Dans le cas qui nous occupe, les difficultés des pays les moins développés structurellement à cause des progrès accomplis en direction de l’accomplissement du marché intérieur, soit en relation avec la gestion de leur économie, soit en relation avec l’aggravation probable des différences de développement entre les régions par rapport aux pays les plus avancés, pourraient être résolues par des mécanismes de redistribution automatique de ressources liés à l’existence d’un budget approprié et d’un système fiscal communautaire selon les indications du Rapport Mac Dougall.[6]
Naturellement, la condition préalable pour que l’Europe parvienne à se doter d’une système fiscal commun en mesure de pratiquer une politique de réajustement territorial efficace, est constituée par la transformation de l’actuelle Communauté en Union européenne.
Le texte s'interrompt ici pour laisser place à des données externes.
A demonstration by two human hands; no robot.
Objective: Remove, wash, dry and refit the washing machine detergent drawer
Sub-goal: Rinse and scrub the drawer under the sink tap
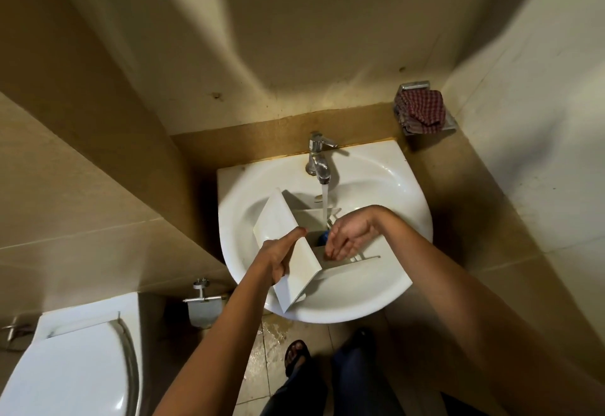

Au-delà des palliatifs possibles, tels que l’augmentation des ressources disponibles[7] et l’augmentation des actions décidées sur la base de critères européens et non nationaux, c’est là que réside le nœud de la question de fond qu’il faut dénouer pour obtenir une politique régionale européenne capable de relever les défis imposés par l’objectif de l’accomplissement du marché intérieur, dans un contexte où un tiers des citoyens européens vivent dans des régions caractérisées par un chômage élevé et de bas revenus.
Franco Praussello
[1] Commission de la CEE, Les régions d’Europe, second rapport périodique sur la situation et sur l’évolution socio-économique des régions de la Communauté européenne, COM (84) 40 def., Bruxelles, 1984.
[2] Concernant les effets régionaux de la restructuration de l’industrie en Europe, voir D. Waldey, Restructuration régionale, OCDE, paris, 1986.
[3] R. Camagni, R. Cappellin, « European Regional Growth and Policy Issues for the 1980s », in Built Environment, N° 7, 1981. Voir aussi l’étude de Wadley et le chapitre 7 du document de la Commission, Les régions d’Europe, déjà cités.
[4] Les rédacteurs de l’Acte unique s’aperçoivent, à vrai dire, que l’instauration progressive du marché intérieur peut comporter un « effort » particulier de la part de « quelques économies qui présentent des différences de développement » et prévoient que la Commission propose des dispositions particulières à cet égard. Leur attitude est toutefois parfaitement alignée sur les normes originaires du Traité, qui ne promeuvent pas une politique active de réduction des déséquilibres mais se limitent à tolérer des dérogations — à titre exceptionnel et transitoire — au principe du libre échange, dont la philosophie générale de la construction communautaire s’inspire. Le dernier alinéa de l’article 15 de l’Acte unique précise que si les dispositions particulières proposées par la Commission « prennent la forme de dérogations, elles doivent avoir un caractère temporaire et apporter le moins de perturbations possibles au fonctionnement du marché commun. » Voir Commission des CE, « Acte unique européen », Bulletin CEE, suppl. n° 2, 1986.
[5] F. Giavazzi, A. Giovannini, « The EMS and the Dollar », in Economic Policy, n° 2, April 1986, affirment que les contrôles des mouvements de capitaux au sein du SME servent à permettre le fonctionnement sans accrocs du système et donc d’en garantir la survie, même s’ils compromettent les progrès ultérieurs vers l’intégration monétaire.
[6] Commission des CE, Rapport du groupe de réflexion sur le rôle des finances publiques dans l’intégration européenne (Rapport Mac Dougall), Bruxelles, 1977.
[7] En 1985, les sommes allouées au titre du développement régional se sont élevées à 1.662 millions d’Ecu, soit 5,9% du total des dépenses communautaires.